September 20, 2017

What Single Payer Would Mean For Employers

Senator Bernie Sanders, the Independent senator from Vermont who challenged Hillary Clinton for the 2016 Democratic presidential nomination, on September 13 introduced the “Medicare for All Act of 2017,” legislation that would establish a U.S. single payer national health insurance system.

Senator Sanders was joined by 16 co-sponsors, one-third of Senate Democrats, including senators Elizabeth Warren (D-MA), Kamala Harris (D-CA) and Cory Booker (D-NJ), all possible candidates for the 2020 Democratic presidential nomination.

A similar proposal introduced in the U.S. House of Representatives by Rep. John Conyers (D-MI) has 117 co-sponsors. “Single payer” will clearly be a driving principle of the Democrats’ 2020 policy platform.

What is Single Payer?

As the name suggests, under a single payer health system, one entity, the government, pays all medical bills for basic health services. There is little or no private insurance and no employer-sponsored health coverage.

Under a “true” single payer system, as opposed to its various hybrids, there are no co-pays, no deductibles and no insurance premiums. Payments to health care providers are financed through taxation – generally a combination of higher income and payroll taxes.

Hospitals may or may not be public entities and physicians and nurses may or may not be employees of the single payer public health system. The U.S. Veterans Administration is closest to a true single payer health plan in the U.S., with the federal government not only paying medical bills but also owning VA hospitals and employing physicians and nurses.

Canada, France, Germany, Great Britain and others have variations on the theme of single payer health coverage. Canada is probably closest to a true single payer national health system, with the entire cost of basic medical services paid by provincial governments. Many Canadians also maintain supplemental private insurance to pay for health services not covered by the public system, such as dental care and prescription drugs.

The U.S. Medicare and Medicaid health systems are also variations on the single payer theme, though many Medicare participants also have supplemental private insurance. Senator Sanders’ legislation is entitled the “Medicare for All Act” precisely because the senator’s ultimate policy goal is to enroll all Americans in Medicare’s single payer system.

What would Single Payer legislation mean for employers?

It’s been said that Senator Sanders’ legislation would “revolutionize” the U.S. health system. Nowhere would that be more true than in the case of employer-sponsored health coverage. Were the “Medicare for All” bill to become law, after its four-year phase-in, Medicare would completely replace existing employer-sponsored health coverage.

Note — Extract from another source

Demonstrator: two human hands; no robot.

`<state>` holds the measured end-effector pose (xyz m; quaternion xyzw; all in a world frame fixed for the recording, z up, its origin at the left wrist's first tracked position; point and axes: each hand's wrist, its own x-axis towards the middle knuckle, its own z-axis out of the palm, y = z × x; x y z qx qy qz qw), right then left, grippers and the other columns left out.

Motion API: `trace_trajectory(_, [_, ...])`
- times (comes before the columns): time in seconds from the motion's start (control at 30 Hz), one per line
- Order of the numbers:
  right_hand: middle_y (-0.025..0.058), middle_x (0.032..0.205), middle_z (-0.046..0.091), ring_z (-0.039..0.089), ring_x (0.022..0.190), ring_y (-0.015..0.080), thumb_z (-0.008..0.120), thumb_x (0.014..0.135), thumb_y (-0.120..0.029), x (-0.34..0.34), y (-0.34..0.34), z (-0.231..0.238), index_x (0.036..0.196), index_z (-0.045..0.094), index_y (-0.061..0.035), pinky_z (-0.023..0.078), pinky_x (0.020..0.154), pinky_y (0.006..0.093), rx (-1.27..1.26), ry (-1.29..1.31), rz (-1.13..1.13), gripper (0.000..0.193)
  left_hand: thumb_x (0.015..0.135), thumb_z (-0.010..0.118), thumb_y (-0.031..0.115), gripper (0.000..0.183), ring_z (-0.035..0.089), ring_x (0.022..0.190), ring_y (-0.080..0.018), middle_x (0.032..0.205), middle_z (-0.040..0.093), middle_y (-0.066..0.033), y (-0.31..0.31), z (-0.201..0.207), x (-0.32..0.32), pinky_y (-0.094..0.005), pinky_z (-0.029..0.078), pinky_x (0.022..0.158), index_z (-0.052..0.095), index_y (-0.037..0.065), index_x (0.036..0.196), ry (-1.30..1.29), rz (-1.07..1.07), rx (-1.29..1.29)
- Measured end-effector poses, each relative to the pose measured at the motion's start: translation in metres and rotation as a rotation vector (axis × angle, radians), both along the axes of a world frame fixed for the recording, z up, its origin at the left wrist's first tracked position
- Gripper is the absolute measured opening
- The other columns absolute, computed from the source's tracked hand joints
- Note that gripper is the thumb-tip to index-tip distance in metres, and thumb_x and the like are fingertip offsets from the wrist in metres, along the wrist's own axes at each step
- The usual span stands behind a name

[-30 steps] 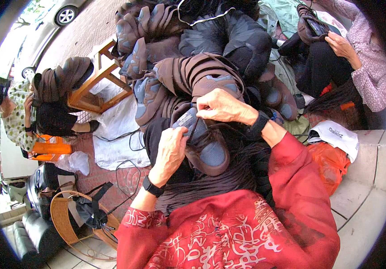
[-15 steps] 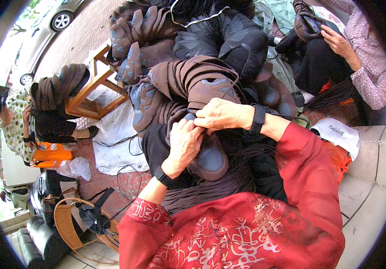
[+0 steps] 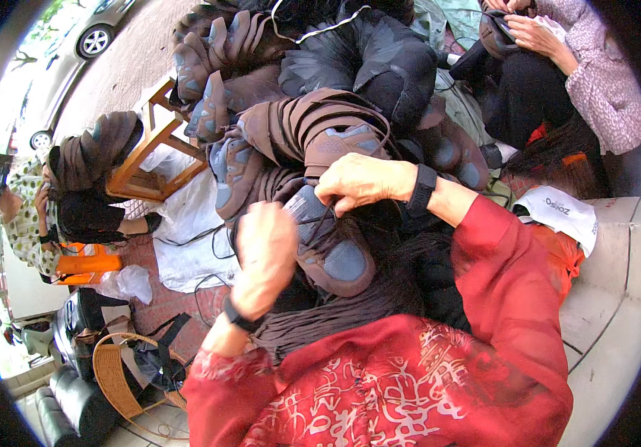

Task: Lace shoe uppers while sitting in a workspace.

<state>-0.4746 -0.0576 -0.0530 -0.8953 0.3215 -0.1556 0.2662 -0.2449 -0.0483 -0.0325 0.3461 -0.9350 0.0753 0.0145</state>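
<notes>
A brown shoe upper [image 3: 319, 274] with a blue-grey toe [image 3: 345, 264] and tongue lies in front of me over my lap. My right hand [image 3: 365, 181] is closed at the top of its lacing, thumb and fingers pinched on a dark shoelace [image 3: 311, 220] that crosses the tongue. To the left, my left hand [image 3: 267, 249] is raised off the upper and smeared by motion, so its fingers cannot be made out. A thick bundle of dark laces [image 3: 343, 320] drapes across my lap. Just beyond my hands, a curved stack of brown uppers [image 3: 313, 119] is nested together.
More brown uppers [image 3: 223, 45] and black ones [image 3: 391, 63] are heaped farther off. A wooden stool [image 3: 158, 141] stands to the left on white sheeting. Two people work nearby, one left, one with a patterned sleeve [image 3: 607, 97] right. A wicker chair [image 3: 115, 372] is at lower left.
My left hand has come away from the upper, moving left and apart from my right hand. The tongue and lacing now show. At right, the other person's hands have shifted up.
</notes>
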Motion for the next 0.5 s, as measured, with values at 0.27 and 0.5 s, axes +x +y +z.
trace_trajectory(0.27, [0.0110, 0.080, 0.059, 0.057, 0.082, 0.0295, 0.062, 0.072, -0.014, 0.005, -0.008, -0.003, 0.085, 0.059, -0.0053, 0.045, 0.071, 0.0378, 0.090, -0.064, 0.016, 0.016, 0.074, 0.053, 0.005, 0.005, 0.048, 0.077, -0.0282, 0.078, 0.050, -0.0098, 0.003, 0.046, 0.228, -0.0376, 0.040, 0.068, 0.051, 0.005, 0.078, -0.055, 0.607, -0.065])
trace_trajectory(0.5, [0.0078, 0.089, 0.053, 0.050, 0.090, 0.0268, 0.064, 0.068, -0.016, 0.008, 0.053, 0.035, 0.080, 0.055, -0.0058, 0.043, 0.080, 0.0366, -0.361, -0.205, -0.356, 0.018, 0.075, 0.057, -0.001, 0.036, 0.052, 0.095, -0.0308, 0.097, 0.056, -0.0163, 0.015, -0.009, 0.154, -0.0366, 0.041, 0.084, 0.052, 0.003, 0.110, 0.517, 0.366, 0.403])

This could be good news and bad news for employers. On the plus side, some employers might welcome being relieved of the cost and responsibility of sponsoring health insurance for their employees, especially self-insured plan sponsors.

On the other hand, employers would not only lose the opportunity to use health benefits as a differentiator to attract talent, but would likely face higher income or payroll taxes to finance Medicare for All.

Outlook for Single Payer Legislation

With President Trump in the White House and Republicans in control of the House and Senate at least through 2018 – the Sanders bill has no chance of being enacted before 2021 at the earliest, for four major reasons:

Cost and where will the money come from

Washington D.C. think tank The Urban Institute has estimated the cost of the Medicare for All proposal at $32 trillion over 10 years. With total federal spending about $3.8 trillion in FY 2016 alone, additional spending of $2.5 to $3.0 trillion a year to pay for Medicare for All would almost double annual U.S. government spending.

Senator Sanders’ bill does not specify where this money would come from. Some tax loopholes could be closed, of course, and the rich could be socked with higher income taxes, but there’s no sugarcoating the huge payroll tax increase that would be imposed on wage-earners. Until a consensus emerges in Congress on how to pay for it, Medicare for All will not happen.

Incidentally, the California State Senate approved single payer legislation this year, only to have the Speaker of the Assembly bottle up the bill specifically because it contained no funding mechanism to pay the $400 billion estimated annual cost. Whether Medicare for All ever moves from idea to law will depend on its cost and funding.

The existing employer-sponsored health system

Around the world, nations that have adopted single payer-type systems share one common trait – they did not have prior employer-based health coverage. The U.S., on the other hand, has evolved since WWII toward a fully functioning employer-based health insurance system.

Today, some 156 million people in the U.S. have health insurance coverage through an employer – compared to 43 million on Medicare and 62 million on Medicaid, according to the Kaiser Family Foundation.

Moreover, people with employer-sponsored coverage almost uniformly like the health coverage and physician choices they have. Replacing that successful health insurance model with something new and untested would risk blowing up, for good, what now works for many – a politically disastrous proposition. 

No guarantee that Medicare for All would be an improvement

The Veterans Administration system, Medicare and Medicaid, which are all single payer variations, have much-publicized problems, including long wait times for surgery, low provider reimbursements, narrow provider networks and sharply rising costs.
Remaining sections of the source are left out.